### EXERCISE:
Look below for the line that has "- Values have". Set down the lines from there through the line that has "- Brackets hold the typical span", exactly as written.

### DATA BLOCK:
#####

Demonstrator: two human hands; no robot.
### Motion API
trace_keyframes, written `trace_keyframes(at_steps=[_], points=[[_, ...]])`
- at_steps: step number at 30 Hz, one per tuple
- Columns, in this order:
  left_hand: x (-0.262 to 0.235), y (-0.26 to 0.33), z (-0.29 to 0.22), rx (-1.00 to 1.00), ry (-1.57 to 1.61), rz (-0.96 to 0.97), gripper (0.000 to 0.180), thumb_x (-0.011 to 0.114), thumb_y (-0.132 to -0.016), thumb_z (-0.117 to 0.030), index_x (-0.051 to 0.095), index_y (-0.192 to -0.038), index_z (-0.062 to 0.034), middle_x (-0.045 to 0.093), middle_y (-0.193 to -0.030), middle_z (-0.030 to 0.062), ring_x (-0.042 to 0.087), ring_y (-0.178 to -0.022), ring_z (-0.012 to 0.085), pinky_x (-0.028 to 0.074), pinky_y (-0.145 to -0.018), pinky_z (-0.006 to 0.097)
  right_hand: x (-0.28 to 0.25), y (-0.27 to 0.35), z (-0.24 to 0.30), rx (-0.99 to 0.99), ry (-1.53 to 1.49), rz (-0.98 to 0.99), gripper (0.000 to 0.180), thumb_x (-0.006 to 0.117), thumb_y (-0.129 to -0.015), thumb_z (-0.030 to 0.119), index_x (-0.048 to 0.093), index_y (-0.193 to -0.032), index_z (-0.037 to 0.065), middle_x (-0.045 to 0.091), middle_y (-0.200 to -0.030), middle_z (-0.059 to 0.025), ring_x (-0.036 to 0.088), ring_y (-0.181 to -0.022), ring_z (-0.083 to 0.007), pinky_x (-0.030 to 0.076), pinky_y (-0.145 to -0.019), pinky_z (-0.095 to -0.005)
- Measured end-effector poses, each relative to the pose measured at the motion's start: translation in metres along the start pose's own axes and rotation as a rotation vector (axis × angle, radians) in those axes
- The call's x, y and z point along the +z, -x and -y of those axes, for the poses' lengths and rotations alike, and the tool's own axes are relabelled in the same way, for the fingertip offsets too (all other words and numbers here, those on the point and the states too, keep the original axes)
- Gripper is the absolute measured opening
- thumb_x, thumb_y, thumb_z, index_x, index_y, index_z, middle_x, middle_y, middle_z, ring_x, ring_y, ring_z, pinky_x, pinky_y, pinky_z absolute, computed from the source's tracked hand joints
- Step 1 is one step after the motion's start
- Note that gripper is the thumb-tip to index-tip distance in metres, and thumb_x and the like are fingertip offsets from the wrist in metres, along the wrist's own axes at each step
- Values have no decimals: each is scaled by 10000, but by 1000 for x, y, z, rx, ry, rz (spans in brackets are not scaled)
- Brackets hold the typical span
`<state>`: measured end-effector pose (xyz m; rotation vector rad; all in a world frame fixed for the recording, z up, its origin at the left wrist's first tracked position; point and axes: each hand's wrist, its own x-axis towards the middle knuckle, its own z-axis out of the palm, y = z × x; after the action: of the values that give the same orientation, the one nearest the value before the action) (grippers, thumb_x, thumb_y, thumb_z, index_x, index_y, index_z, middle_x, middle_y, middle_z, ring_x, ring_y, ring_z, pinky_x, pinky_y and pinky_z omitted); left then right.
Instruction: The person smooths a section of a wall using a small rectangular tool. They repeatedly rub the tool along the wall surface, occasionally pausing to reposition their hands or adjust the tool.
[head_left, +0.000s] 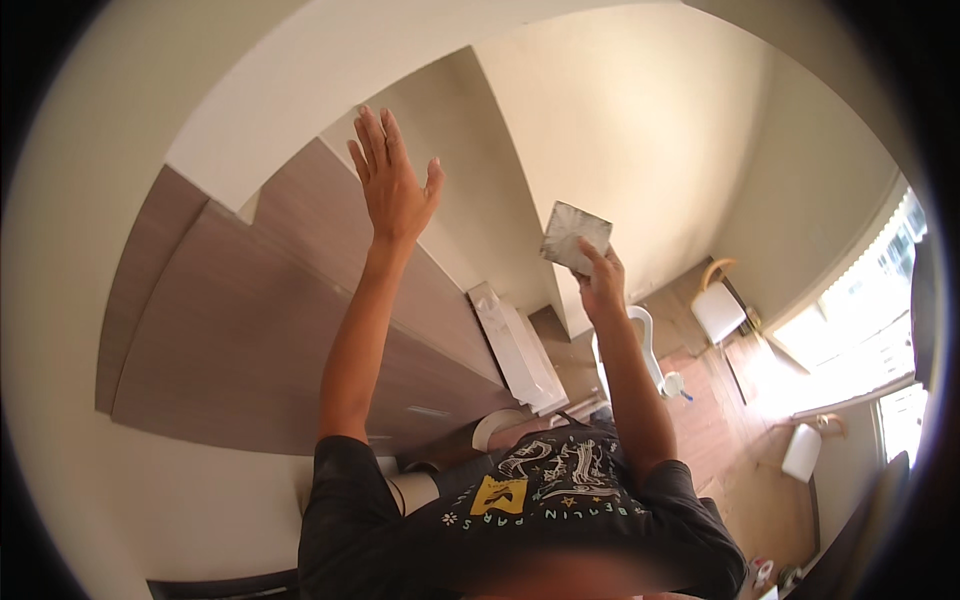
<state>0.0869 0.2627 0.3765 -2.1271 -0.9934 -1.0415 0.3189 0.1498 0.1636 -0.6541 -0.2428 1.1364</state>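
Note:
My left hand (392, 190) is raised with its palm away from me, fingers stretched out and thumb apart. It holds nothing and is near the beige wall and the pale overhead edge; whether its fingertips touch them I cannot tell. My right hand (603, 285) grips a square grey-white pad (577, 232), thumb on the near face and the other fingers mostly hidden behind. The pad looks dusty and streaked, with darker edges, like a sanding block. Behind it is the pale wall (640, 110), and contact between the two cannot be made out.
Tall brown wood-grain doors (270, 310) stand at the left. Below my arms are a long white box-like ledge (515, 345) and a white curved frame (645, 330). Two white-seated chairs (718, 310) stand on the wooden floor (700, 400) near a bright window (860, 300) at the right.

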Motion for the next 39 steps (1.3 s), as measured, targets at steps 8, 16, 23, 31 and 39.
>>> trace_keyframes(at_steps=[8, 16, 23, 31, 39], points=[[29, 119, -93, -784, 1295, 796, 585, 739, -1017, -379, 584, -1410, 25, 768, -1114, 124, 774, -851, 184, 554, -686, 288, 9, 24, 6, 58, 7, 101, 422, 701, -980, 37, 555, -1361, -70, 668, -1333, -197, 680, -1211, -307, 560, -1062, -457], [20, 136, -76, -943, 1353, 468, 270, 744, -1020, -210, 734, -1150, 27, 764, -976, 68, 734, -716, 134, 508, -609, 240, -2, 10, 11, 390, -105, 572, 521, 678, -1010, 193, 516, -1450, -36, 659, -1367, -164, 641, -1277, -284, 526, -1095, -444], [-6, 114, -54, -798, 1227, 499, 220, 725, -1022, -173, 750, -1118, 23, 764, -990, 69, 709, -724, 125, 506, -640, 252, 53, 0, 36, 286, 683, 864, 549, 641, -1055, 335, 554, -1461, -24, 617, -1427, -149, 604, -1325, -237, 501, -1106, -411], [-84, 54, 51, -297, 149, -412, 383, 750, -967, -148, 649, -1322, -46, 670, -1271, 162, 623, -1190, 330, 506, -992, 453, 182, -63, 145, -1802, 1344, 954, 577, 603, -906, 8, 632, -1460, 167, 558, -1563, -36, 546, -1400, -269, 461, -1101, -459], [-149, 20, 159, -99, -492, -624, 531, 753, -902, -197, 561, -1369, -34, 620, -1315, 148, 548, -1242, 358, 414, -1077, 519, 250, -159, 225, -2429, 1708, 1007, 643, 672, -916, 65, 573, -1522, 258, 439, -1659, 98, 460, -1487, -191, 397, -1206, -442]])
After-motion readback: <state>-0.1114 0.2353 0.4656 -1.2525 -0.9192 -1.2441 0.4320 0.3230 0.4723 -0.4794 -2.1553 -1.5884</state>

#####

### ANSWER SECTION:
- Values have no decimals: each is scaled by 10000, but by 1000 for x, y, z, rx, ry, rz (spans in brackets are not scaled)
- Brackets hold the typical span

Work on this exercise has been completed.